In August 2006, the fleet consisted of 1 Beechcraft 1900C and 2 Saab 340A aircraft.

Other previously operated aircraft:

- Embraer EMB-110 Bandeirante

==Accidents and incidents==
Air Sunshine had a better-than-average safety record between 1997 and 2004, per the NTSB. In that same period, there were a few incidents.

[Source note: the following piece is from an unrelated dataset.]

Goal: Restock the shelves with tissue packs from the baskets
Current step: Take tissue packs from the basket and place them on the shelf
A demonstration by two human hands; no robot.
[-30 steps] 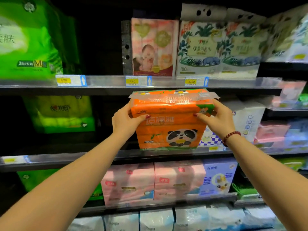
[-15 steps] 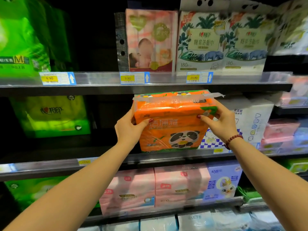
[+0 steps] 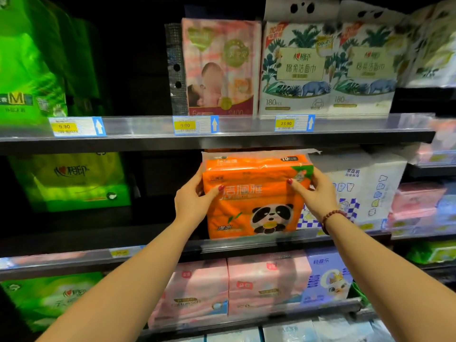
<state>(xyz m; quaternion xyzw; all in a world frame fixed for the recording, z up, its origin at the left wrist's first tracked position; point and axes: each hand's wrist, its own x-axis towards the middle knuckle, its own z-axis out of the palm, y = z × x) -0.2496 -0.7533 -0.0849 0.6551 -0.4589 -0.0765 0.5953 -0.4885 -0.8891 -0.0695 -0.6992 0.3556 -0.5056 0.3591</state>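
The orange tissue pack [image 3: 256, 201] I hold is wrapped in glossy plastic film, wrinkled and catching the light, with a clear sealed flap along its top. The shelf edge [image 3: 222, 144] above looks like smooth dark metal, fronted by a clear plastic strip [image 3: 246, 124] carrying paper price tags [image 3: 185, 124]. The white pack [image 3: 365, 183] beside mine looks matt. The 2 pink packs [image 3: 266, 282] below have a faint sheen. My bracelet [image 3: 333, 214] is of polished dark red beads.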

On July 13, 2003, Air Sunshine flight 527, operating FAR Part 135 scheduled commuter service from Fort Lauderdale (ICAO: KFLL) to Treasure Cay Airport (ICAO: MYAT), Great Abaco Island in The Bahamas using a Cessna 402C with registration N314AB, crashed in an at-sea ditching about 8 miles short of the airport. Inadequate maintenance was found to be the probable cause for the single engine failure. The resulting crash was blamed on the pilot's "failure to adequately manage the airplane's performance after the engine failed" and he was considered to have contributed to the deaths of two passengers who died after evacuation by not having provided an adequate emergency briefing.

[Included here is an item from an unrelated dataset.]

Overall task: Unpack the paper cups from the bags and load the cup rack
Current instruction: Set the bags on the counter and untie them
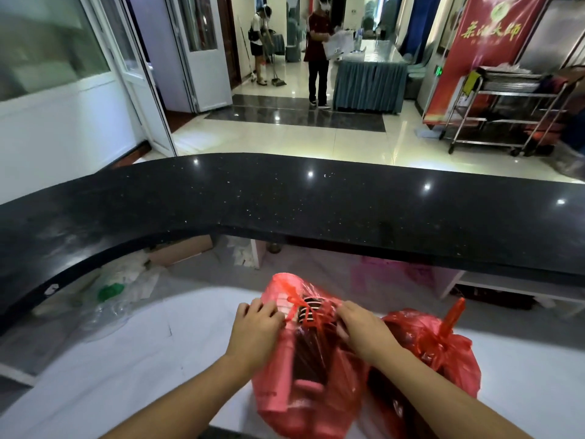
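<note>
Cups (311, 346): dark stacks, seen through the film of a red bag (275, 384), all inside it. The bag stands on the white desk (126, 359), at the near edge, centre-right of view. Its top is tied in a knot (296, 301), and a striped cup rim shows just behind the knot.

Left hand (256, 327): fingers curled, pinching the bag film just left of the knot. Thumb hidden.

Right hand (361, 331): fingers curled, gripping the film just right of the knot. Thumb hidden. Both hands are closed on plastic, one on each side of the knot, well apart from each other.

Second bag (449, 359): red, on the desk, touching the first on its right. It is knotted, with the tail upright. Contents dark, cannot tell what.

Black counter (285, 201) curves beyond the desk. Clear wrap (104, 308) lies at the left, below its edge.
</note>
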`<move>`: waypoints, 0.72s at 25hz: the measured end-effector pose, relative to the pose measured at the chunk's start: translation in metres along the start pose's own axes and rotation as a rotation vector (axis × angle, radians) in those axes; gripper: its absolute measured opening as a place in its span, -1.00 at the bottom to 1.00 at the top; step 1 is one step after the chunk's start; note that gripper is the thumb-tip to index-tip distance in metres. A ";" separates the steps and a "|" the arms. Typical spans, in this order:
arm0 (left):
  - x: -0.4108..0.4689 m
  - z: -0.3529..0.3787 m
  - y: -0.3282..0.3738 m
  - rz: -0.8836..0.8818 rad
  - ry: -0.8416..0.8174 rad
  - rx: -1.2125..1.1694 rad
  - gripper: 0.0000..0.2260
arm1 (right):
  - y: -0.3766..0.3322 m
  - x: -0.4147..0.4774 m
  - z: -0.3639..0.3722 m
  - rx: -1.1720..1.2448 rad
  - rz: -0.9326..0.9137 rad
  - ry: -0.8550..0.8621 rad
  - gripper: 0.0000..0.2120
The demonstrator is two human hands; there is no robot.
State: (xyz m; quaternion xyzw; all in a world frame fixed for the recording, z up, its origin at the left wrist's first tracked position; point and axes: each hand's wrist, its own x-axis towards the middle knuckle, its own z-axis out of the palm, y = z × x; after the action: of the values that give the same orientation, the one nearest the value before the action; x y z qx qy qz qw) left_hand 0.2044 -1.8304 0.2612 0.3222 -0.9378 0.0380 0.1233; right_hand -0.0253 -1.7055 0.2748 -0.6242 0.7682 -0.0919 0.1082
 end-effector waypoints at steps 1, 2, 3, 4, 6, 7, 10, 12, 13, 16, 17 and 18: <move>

On January 7, 2007, an Air Sunshine Cessna 402 had hydraulic problems with the landing gear during a flight from Virgin Gorda to San Juan (SJU). There were no injuries and the pilot managed to land the plane safely. The airport was closed for approximately 30 minutes until the emergency ceased.

On February 11, 2017, an Air Sunshine Cessna 402 overran the runway at Virgin Gorda following a brake failure. The UK Air Accidents Investigation board has reported 'shortfalls' in procedure and recommended that the FAA review Air Sunshine's operations and maintenance.